WORK TASK: Copy without pictures. Please restate each line of the listing exactly.

_ _ _ _

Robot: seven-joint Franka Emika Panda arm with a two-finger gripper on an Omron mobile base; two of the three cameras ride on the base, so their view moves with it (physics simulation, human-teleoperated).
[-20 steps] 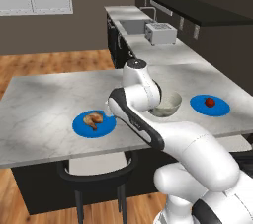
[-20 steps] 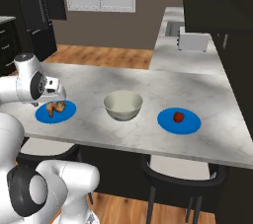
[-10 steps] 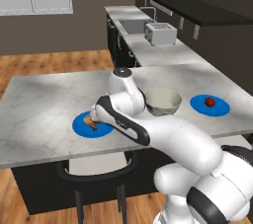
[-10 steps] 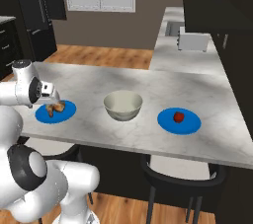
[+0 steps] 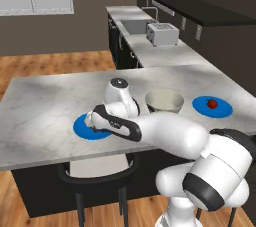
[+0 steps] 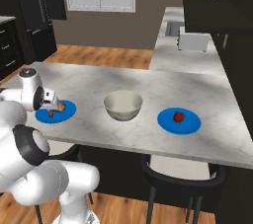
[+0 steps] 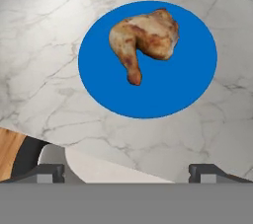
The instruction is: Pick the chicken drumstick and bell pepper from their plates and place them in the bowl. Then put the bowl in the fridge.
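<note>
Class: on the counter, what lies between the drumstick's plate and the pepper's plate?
The bowl stands between the drumstick's plate and the pepper's plate, with bare counter on either side; clearest in the right base view.

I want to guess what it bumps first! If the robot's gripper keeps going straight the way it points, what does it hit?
Probably the chicken drumstick on its blue plate. The open gripper points down at them, though it could meet the plate's near edge first; depth is hard to judge.

Golden-brown chicken drumstick [image 7: 144,38] lies on its blue plate [image 7: 188,85].
</note>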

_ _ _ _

ANSWER TO THE EXERCISE:
Robot: seven-joint Franka Emika Panda arm with a two-finger gripper on an Omron mobile base; two of the three cameras ride on the base, so their view moves with it (physics simulation, human-teleoperated).
[-20 steps] 
[-20 steps] 
[-10 steps] 
[-10 steps] 
[+0 steps] 
[+0 steps] 
[+0 steps] 
The instruction is: Pick the chicken drumstick and bell pepper from their plates and place them in the bowl. Then put the bowl in the fridge.
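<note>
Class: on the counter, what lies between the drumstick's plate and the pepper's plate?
The bowl stands between the drumstick's plate and the pepper's plate, with bare counter on either side; clearest in the right base view.

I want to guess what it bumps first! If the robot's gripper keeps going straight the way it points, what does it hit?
Probably the chicken drumstick on its blue plate. The open gripper points down at them, though it could meet the plate's near edge first; depth is hard to judge.

Golden-brown chicken drumstick [image 7: 144,38] lies on its blue plate [image 7: 188,85].
</note>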

As written, the answer is complete.